After leaving school, Liane worked in advertising and marketing and did a business degree. She got excellent marks at university until her last semester, when she did a subject which ‘brought together’ everything she had learned in her degree thus far. She only just passed. (No-one mentioned you were meant to retain that stuff.)
She became quite corporate for a while and wore big-shouldered suits and fretted about the size of her office. She eventually left her position as marketing manager to run her own (not especially successful) business called The Little Ad Agency. After that she worked as a (more successful, thankfully) freelance advertising copywriter, writing everything from websites and TV commercial to the back of the Sultana Bran box.
In her spare time, she wrote short stories and many first chapters of novels that didn’t go any further. The problem was that she didn’t actually believe that real people had novels published. Then one day she found out that they did, when her younger sister Jaclyn Moriarty called to say that her first brilliant YA novel was about to be published.
In a fever of sibling rivalry, Liane rushed to the computer and wrote a children’s book which went on to be enthusiastically rejected by every publisher in Australia.
She calmed down and enrolled in a Masters degree at Macquarie University in Sydney. As part of that degree, she wrote her first novel, Three Wishes. It went on to be published around the world. Since then she has written eight more novels: The Last Anniversary, What Alice Forgot, The Hypnotist’s Love Story, The Husband’s Secret, Big Little Lies, Truly Madly Guilty, Nine Perfect Strangers and Apples Never Fall, as well as the Nicola Berry series for children. She is forever grateful to her sister Jaci for being published first.
In August 2013 Liane’s fifth novel The Husband’s Secret was released in the US and within two weeks had climbed the charts to become a #1 New York Times Bestseller. Much champagne was drunk.
It remained on the New York Times bestseller list for over a year and was recently selected by the UK’s famous Richard and Judy Book Club as one of their top reads of the last ten years.
Liane’s next novel, Big Little Lies debuted at number one on the New York Times bestseller list, making Liane the first Australian author to debut in the top spot in the US.
Nicole Kidman and Reese Witherspoon snapped up the film and television rights. Liane was so dazzled by their combined star power she became briefly disoriented but recovered in time to accept their offer. The HBO limited series of Big Little Lies was a critically acclaimed smash hit which went on to win multiple Emmys. Liane managed to make it up on stage at the Emmys without tripping, which she considers one of her life’s major achievements.
Nine Perfect Strangers was also adapted into an incredible limited television series, this time by Hulu. It featured another incredible star-studded cast including Nicole Kidman and Melissa McCarthy, and aired in 2021. Her most recent novel, Apples Never Fall, is currently being adapted into a limited series at Peacock.
Liane’s sister Jaclyn continues to write wonderful, award-winning books for children, teenagers and adults.

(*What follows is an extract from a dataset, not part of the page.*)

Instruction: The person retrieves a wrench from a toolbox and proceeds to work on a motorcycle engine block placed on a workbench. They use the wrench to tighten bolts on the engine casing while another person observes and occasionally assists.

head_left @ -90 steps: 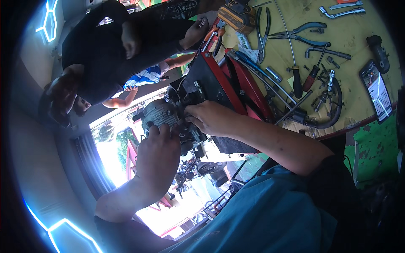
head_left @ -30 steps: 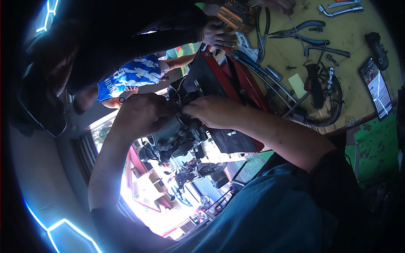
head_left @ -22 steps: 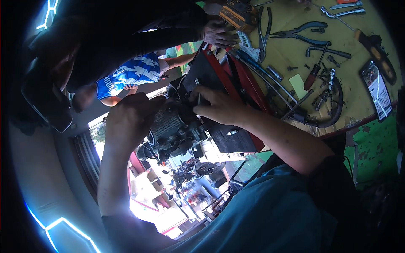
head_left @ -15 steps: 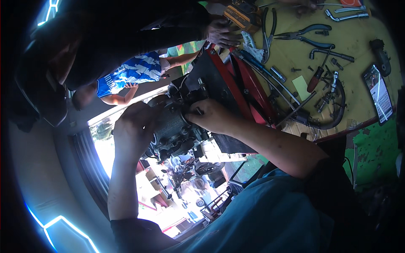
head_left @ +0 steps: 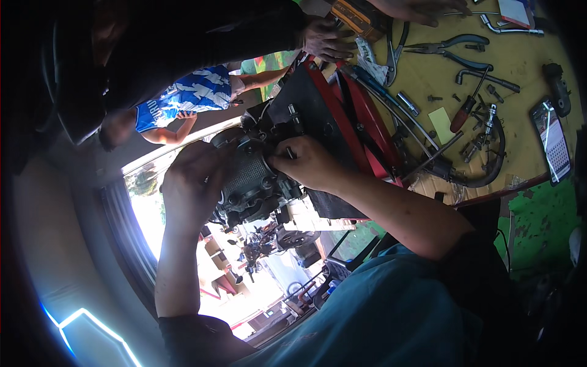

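A dark metal engine (head_left: 246, 183) with a finely textured face is in front of me, between my hands. My right hand (head_left: 302, 160) reaches its right side, thumb and fingers pinched on a small bolt-like piece (head_left: 290, 153) whose end pokes out. At the engine's left side is my left hand (head_left: 194, 177), in deep shadow with its fingers bent toward the metal. A tiny bright spot shows by those fingers; what they hold, if anything, is hidden. An upright metal stud or socket (head_left: 295, 116) stands just beyond my right hand.
A red metal frame (head_left: 354, 122) borders the yellow worktop (head_left: 422, 79). On it lie pliers (head_left: 449, 46), a red-handled screwdriver (head_left: 463, 116), a phone (head_left: 551, 140), a hose (head_left: 495, 159) and a power tool (head_left: 361, 18). A co-worker's hand (head_left: 330, 40) rests nearby; another person (head_left: 183, 101) stands beyond.
My hands stay at the same spots on the engine, the right fingers turned slightly. The view has shifted a little. A co-worker's other hand has come further over the worktop's far edge.
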Motion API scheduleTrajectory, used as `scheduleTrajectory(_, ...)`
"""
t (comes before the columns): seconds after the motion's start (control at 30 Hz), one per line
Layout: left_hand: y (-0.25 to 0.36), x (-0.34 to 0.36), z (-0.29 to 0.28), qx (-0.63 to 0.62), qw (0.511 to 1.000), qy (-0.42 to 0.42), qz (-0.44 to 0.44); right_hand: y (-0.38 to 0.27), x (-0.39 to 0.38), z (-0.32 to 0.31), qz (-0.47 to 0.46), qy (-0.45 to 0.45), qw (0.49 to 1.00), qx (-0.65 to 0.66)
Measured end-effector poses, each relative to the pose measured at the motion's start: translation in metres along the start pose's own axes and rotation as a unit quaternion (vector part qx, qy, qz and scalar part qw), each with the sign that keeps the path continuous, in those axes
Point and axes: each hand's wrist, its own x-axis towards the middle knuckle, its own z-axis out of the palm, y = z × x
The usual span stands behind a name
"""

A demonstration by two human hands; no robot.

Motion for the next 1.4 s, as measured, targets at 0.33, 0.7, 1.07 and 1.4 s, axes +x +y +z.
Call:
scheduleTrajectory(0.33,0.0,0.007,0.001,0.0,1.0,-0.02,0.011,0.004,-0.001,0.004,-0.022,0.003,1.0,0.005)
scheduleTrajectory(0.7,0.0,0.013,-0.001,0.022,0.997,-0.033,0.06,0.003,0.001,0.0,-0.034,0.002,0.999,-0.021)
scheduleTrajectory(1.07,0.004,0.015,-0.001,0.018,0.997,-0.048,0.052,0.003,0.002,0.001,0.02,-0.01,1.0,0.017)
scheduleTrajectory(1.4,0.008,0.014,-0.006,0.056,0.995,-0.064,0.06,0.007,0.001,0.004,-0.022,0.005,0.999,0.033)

Her youngest sister Nicola Moriarty is also now an author of gripping, impossible-to-put-down domestic thrillers. Her other sisters have no interest in writing and they really love it when people say, “Are you one of the authors?”

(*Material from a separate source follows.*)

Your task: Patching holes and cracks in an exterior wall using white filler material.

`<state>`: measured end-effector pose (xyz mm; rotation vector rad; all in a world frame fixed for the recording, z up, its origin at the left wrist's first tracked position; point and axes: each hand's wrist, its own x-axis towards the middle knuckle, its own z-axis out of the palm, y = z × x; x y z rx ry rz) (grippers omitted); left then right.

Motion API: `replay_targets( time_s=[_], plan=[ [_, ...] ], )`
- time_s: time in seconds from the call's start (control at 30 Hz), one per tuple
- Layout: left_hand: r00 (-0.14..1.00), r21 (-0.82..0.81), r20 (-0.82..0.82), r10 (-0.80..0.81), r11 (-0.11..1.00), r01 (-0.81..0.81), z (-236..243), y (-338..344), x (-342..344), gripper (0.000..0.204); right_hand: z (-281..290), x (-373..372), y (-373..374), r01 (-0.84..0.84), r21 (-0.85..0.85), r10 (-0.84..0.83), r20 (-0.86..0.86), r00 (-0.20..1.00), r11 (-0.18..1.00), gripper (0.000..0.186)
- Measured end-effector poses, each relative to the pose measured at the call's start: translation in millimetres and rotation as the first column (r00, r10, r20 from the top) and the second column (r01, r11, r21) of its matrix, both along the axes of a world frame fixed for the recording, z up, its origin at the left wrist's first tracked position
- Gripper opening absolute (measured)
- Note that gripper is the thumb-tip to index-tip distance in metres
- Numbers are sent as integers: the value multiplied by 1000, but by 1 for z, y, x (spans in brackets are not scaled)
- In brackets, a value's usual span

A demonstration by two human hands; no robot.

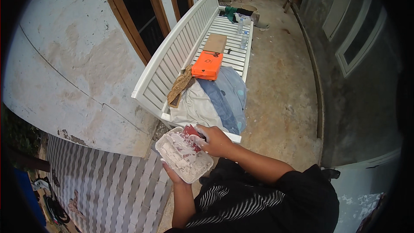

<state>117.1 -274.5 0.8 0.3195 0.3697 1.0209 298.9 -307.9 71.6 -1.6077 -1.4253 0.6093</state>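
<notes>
My left hand (pixel 174 174) holds a white rectangular plastic tub (pixel 208 173) from beneath and along its near left side. Most of those fingers are hidden under it. Pale, thick paste like wall putty (pixel 180 157) coats the inside of the tub. My right hand (pixel 214 141) grips a red scraper (pixel 190 132) over the tub's far right part. Its blade is smeared with paste and dips toward the contents. White smudges mark the right fingers and thumb.
Just beyond the tub stands a long white slatted bench (pixel 172 54). On it lie cloths (pixel 194 105), an orange box (pixel 207 65), a brown box (pixel 215 43) and bottles (pixel 244 39). A patchy wall (pixel 86 60) runs along the left, a grey wall (pixel 358 103) along the right.
</notes>
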Motion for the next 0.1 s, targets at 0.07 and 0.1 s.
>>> replay_targets(
  time_s=[0.07,0.1],
  plan=[
    [985,92,-165,-54,993,70,-2,-6,27,72,6,30,-20,22,-56,-25,-49,999,998,29],
    [961,102,-264,-84,988,115,-6,-8,42,78,12,48,-31,22,-121,-33,-97,995,992,34]
  ],
)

Liane is now a full-time author. She has sold over 20 million copies of her books worldwide and her novels have been translated into forty languages.
She lives in Sydney with her husband, son and daughter. When she’s not writing she can be found reading, demanding coffee, being taken for a brisk walk by her Labrador, skiing like she’s thirty years younger than she is, recovering from skiing injuries, talking to old friends about getting old, and begging her children for help with technology.